The First Casualty is the Truth: Trump's Running War With the Media

“What truly matters is not which party controls our government, but whether our government is controlled by the people.”
-- President Donald J Trump, Inaugural Address, January 20, 2017

In a democracy, the key role for citizens is to participate in public life. Voting, of course, is a key aspect of this participation, but, in a vital democracy, citizens’ participation is not limited to occasional trips to the voting booth: they are well-informed about public issues, watch carefully how their political leaders and representatives use their powers, and express their own opinions and interests. To be well-informed, many citizens must rely on journalists who can attend public events, question public officials, and report back to the general public. So important is this function in our democracy, citizens demanded protections for a free press and mass communication in the Bill of Rights. Since President Donald Trump’s Inauguration on January 20, 2017, many people are anxiously looking for clues as to how the Administration will interact with the press. Trump’s first week in office demonstrates that the relationship will be combative. Will the people be the losers in this fight?

Denying the Undeniable

On January 21, Trump’s first official stop as President was at the Central Intelligence Agency. In his remarks, he referred to his “running war with the media.” Calling reporters “among the most dishonest human beings on Earth,” President Trump insisted a million and a half people had come to the National Mall a day earlier to see his Inaugural Address. He criticized a television network for showing an empty field and lying when it reported just 250,000 attendees. "So we caught them, and we caught them in a beauty. And I think they’re going to pay a big price," he said.

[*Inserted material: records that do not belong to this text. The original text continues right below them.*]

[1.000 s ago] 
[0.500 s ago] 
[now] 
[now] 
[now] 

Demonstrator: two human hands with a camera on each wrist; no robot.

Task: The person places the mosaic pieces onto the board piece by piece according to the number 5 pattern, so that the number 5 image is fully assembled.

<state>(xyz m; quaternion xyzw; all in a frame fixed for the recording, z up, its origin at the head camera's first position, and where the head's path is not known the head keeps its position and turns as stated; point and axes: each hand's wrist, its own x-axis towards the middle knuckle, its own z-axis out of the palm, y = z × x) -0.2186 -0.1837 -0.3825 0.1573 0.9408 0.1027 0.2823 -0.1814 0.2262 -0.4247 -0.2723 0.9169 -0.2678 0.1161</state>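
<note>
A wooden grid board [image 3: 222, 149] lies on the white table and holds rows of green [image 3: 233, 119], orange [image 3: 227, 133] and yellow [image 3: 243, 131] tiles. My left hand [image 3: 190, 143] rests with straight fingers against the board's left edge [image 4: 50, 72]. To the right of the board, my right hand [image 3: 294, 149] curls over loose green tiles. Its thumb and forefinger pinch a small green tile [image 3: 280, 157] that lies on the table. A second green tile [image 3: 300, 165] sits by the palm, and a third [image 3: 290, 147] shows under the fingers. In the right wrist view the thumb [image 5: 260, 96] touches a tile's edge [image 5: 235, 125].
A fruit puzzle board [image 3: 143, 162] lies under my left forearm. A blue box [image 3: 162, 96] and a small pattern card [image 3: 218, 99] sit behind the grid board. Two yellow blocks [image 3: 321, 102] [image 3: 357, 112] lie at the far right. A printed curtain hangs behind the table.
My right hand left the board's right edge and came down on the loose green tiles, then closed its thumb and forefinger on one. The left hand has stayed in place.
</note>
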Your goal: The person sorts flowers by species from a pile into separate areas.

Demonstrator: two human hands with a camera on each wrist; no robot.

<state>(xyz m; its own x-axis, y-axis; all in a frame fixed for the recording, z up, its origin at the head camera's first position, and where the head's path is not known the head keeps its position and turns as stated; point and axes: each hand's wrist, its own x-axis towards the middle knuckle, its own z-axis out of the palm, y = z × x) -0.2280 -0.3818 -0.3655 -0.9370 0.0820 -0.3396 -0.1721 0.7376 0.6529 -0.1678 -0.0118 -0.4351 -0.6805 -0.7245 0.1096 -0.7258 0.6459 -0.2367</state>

On the same day, White House Press Secretary Sean Spicer made his first appearance in the James S. Brady Press Briefing Room accusing some members of the media of engaging in “deliberately false reporting.” He addressed the reporting on Inauguration crowd size and comparisons to President Barack Obama’s Inauguration in 2009. Spicer said the media was "sowing division about tweets and false narratives" -- and making it more difficult for President Trump to bring the nation together.

“There's been a lot of talk in the media about the responsibility to hold Donald Trump accountable," Spicer said. "And I'm here to tell you that it goes two ways. We're going to hold the press accountable, as well. The American people deserve better. And as long as he serves as the messenger for this incredible movement, he will take his message directly to the American people where his focus will always be.”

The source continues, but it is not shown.